Bursts of laughter, tears of joy, sobs of sadness, love, grief, anger, it is all part of our story we call ‘Life’. It is a journey, a quest to pursue happiness. There are ups and downs, highs and lows, for some more extreme than others, but either way there are so many stories out there.
Stories that are worth telling!
With that in mind, Stronger by Sharing, a young and vibrant organization looking to change the world one story at a time, was founded. There is so much power in sharing our stories, but it can raise many questions: Is it sometimes difficult to tell our stories… to speak the words out loud? And does the world really need to hear about my experience?
The answer is “YES!” Here are five reasons why.
Find your Voice
Sometimes you may feel like screaming your experience off every mountain top, but you do not know where to start climbing. It can be overwhelming to share personal stories with others, but if you are looking to communicate a message, you will find your voice, something you stand for. Especially when you start writing about experiences you have encountered, you will notice that the more you write about it, the more comfortable and impactful you can bring the topic to others.
By sharing your experience more and more, you will not only create more impact, it could help you feel empowered too.

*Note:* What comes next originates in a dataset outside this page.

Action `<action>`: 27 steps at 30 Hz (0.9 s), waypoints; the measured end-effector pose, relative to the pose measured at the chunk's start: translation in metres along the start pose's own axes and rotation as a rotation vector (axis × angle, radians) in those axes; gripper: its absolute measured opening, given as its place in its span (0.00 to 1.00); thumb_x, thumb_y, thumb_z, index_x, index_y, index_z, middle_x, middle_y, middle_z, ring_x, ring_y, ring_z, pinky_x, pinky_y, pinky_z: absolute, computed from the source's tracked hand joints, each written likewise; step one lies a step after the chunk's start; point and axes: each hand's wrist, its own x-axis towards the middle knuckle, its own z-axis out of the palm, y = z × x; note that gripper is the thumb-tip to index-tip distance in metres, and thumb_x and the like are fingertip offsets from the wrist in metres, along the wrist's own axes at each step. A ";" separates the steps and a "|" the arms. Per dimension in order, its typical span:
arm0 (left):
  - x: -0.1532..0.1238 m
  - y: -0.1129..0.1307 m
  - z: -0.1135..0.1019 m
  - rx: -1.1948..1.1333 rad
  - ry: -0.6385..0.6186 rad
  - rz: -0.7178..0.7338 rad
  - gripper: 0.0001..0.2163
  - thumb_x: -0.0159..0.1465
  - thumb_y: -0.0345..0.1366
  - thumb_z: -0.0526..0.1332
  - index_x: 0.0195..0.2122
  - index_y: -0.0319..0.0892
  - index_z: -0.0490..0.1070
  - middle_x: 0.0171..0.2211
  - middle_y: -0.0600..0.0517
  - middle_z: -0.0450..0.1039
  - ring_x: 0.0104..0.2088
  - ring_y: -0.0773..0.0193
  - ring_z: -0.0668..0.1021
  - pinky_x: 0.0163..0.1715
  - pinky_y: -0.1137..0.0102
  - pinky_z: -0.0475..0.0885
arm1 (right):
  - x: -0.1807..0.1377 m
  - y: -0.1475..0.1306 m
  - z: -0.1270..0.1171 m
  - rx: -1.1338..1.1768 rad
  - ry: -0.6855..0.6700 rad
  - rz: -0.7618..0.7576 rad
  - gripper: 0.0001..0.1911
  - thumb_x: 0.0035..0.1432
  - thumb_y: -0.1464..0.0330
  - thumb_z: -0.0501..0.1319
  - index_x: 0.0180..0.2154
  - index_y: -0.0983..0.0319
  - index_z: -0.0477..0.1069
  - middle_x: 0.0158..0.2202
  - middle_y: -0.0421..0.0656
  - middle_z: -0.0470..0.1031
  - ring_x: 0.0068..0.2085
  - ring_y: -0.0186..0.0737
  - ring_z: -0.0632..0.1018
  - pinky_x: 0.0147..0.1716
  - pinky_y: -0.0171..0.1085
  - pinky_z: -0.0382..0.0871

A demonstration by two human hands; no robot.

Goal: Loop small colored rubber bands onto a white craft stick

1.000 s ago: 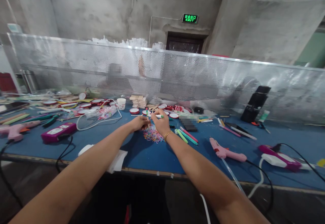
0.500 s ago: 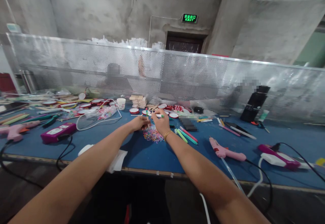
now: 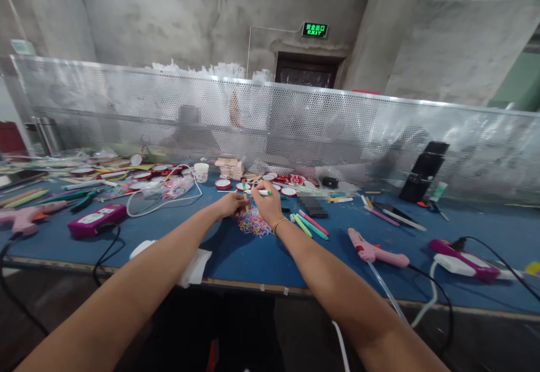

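Observation:
My left hand (image 3: 231, 204) and my right hand (image 3: 265, 203) meet over the middle of the blue table (image 3: 236, 254). The right hand's fingers pinch a white marker with a green tip (image 3: 260, 192), held level. The left hand is closed on small sticks, one green-tipped, standing up beside the marker. Just below both hands lies a pile of small coloured rubber bands (image 3: 252, 227). A gold bracelet circles my right wrist.
Pink glue guns (image 3: 373, 252) (image 3: 25, 217) lie right and left with cords. Loose markers (image 3: 310, 225), a magenta box (image 3: 97, 218), red round lids (image 3: 291, 183), a paper cup (image 3: 201, 172) and a white cloth (image 3: 192, 265) are scattered. A perforated metal screen (image 3: 337, 130) backs the table; people sit behind it.

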 end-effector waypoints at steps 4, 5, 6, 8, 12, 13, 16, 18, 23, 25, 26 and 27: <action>-0.001 0.002 0.000 0.010 0.005 -0.015 0.13 0.59 0.45 0.58 0.27 0.40 0.69 0.16 0.54 0.64 0.14 0.72 0.63 0.14 0.76 0.53 | 0.000 0.000 0.000 0.005 0.012 -0.002 0.09 0.55 0.61 0.55 0.26 0.58 0.63 0.24 0.37 0.71 0.29 0.37 0.71 0.34 0.35 0.64; -0.001 0.002 0.000 0.009 0.005 -0.017 0.13 0.59 0.45 0.58 0.27 0.40 0.69 0.16 0.54 0.64 0.14 0.72 0.63 0.14 0.76 0.53 | 0.000 0.000 0.000 0.007 0.013 -0.004 0.09 0.55 0.61 0.55 0.26 0.58 0.63 0.25 0.37 0.71 0.29 0.37 0.71 0.34 0.35 0.64; -0.001 0.002 0.000 0.008 0.005 -0.016 0.13 0.59 0.45 0.58 0.26 0.39 0.69 0.16 0.54 0.64 0.14 0.72 0.63 0.14 0.77 0.54 | 0.000 0.000 0.000 0.009 0.011 -0.008 0.09 0.55 0.61 0.55 0.26 0.58 0.63 0.25 0.37 0.71 0.30 0.37 0.71 0.34 0.35 0.64; -0.002 0.003 0.001 0.006 0.005 -0.015 0.13 0.60 0.44 0.57 0.26 0.39 0.69 0.16 0.54 0.64 0.14 0.72 0.63 0.14 0.77 0.54 | 0.000 -0.001 0.000 0.013 0.005 -0.012 0.09 0.55 0.62 0.55 0.25 0.58 0.63 0.24 0.37 0.71 0.29 0.37 0.70 0.34 0.35 0.63; -0.002 0.003 0.001 -0.008 -0.002 -0.021 0.12 0.60 0.43 0.57 0.27 0.39 0.69 0.16 0.54 0.63 0.14 0.72 0.63 0.15 0.77 0.54 | 0.000 -0.002 -0.001 0.021 0.011 -0.006 0.09 0.55 0.62 0.55 0.25 0.58 0.63 0.24 0.37 0.70 0.29 0.37 0.70 0.33 0.35 0.63; -0.002 0.003 0.001 -0.011 -0.003 -0.020 0.12 0.60 0.44 0.57 0.27 0.39 0.69 0.16 0.54 0.63 0.14 0.72 0.63 0.14 0.77 0.53 | 0.000 -0.003 -0.001 0.022 0.012 -0.003 0.09 0.55 0.62 0.55 0.25 0.58 0.63 0.24 0.37 0.70 0.29 0.37 0.70 0.34 0.35 0.63; -0.002 0.002 0.001 -0.005 -0.004 -0.004 0.13 0.60 0.44 0.58 0.27 0.39 0.69 0.16 0.54 0.63 0.14 0.73 0.63 0.14 0.76 0.53 | 0.000 -0.002 -0.001 0.018 0.006 -0.004 0.09 0.54 0.62 0.56 0.25 0.58 0.63 0.24 0.37 0.70 0.29 0.37 0.70 0.34 0.35 0.63; -0.001 0.002 0.000 -0.001 -0.004 -0.003 0.13 0.59 0.45 0.58 0.27 0.39 0.69 0.16 0.54 0.64 0.14 0.73 0.63 0.14 0.76 0.52 | 0.000 -0.001 0.000 0.012 0.003 -0.008 0.09 0.54 0.62 0.55 0.25 0.58 0.63 0.24 0.37 0.71 0.30 0.37 0.70 0.34 0.35 0.63; 0.000 0.001 0.001 -0.010 0.005 -0.006 0.14 0.58 0.46 0.59 0.27 0.38 0.69 0.15 0.55 0.63 0.14 0.72 0.63 0.14 0.76 0.52 | 0.000 0.000 -0.001 0.007 0.008 -0.004 0.09 0.54 0.62 0.55 0.25 0.58 0.63 0.24 0.37 0.70 0.29 0.37 0.70 0.33 0.35 0.63; 0.000 0.001 0.001 -0.010 0.010 -0.005 0.14 0.58 0.46 0.58 0.27 0.38 0.69 0.15 0.56 0.64 0.14 0.72 0.63 0.14 0.76 0.52 | 0.001 0.000 -0.001 0.003 0.005 -0.007 0.09 0.54 0.62 0.55 0.25 0.58 0.63 0.24 0.37 0.70 0.29 0.37 0.70 0.33 0.35 0.63; 0.000 0.001 0.001 -0.012 0.011 -0.003 0.14 0.58 0.46 0.58 0.27 0.38 0.69 0.15 0.56 0.64 0.14 0.72 0.63 0.14 0.76 0.52 | 0.001 0.000 -0.001 -0.001 0.008 -0.008 0.09 0.54 0.62 0.55 0.25 0.58 0.63 0.24 0.37 0.70 0.29 0.37 0.70 0.33 0.35 0.63; 0.000 0.001 0.001 -0.014 0.012 -0.001 0.14 0.58 0.46 0.59 0.27 0.38 0.69 0.15 0.56 0.63 0.14 0.72 0.63 0.14 0.76 0.53 | 0.002 0.000 -0.002 -0.007 0.015 -0.008 0.09 0.54 0.63 0.55 0.24 0.58 0.63 0.24 0.37 0.70 0.29 0.37 0.70 0.33 0.35 0.63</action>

When you find your voice by sharing, you can be an ambassador of your life circumstances instead of a victim. You can show the world life is worth fighting for even though it is hard, because we are not alone.
If you can empower yourself by finding your voice, imagine what you can do for others. The International Journal of Therapy and Rehabilitation reported a research they did on a psychosocial in-person support group for stroke survivors in the acute phase of rehabilitation. Participants could discuss the impact of their stroke, rehabilitation progress, and their views on the future. Research could not specifically prove mood improvements, but participants did rate the group to be helpful for recovery (2009).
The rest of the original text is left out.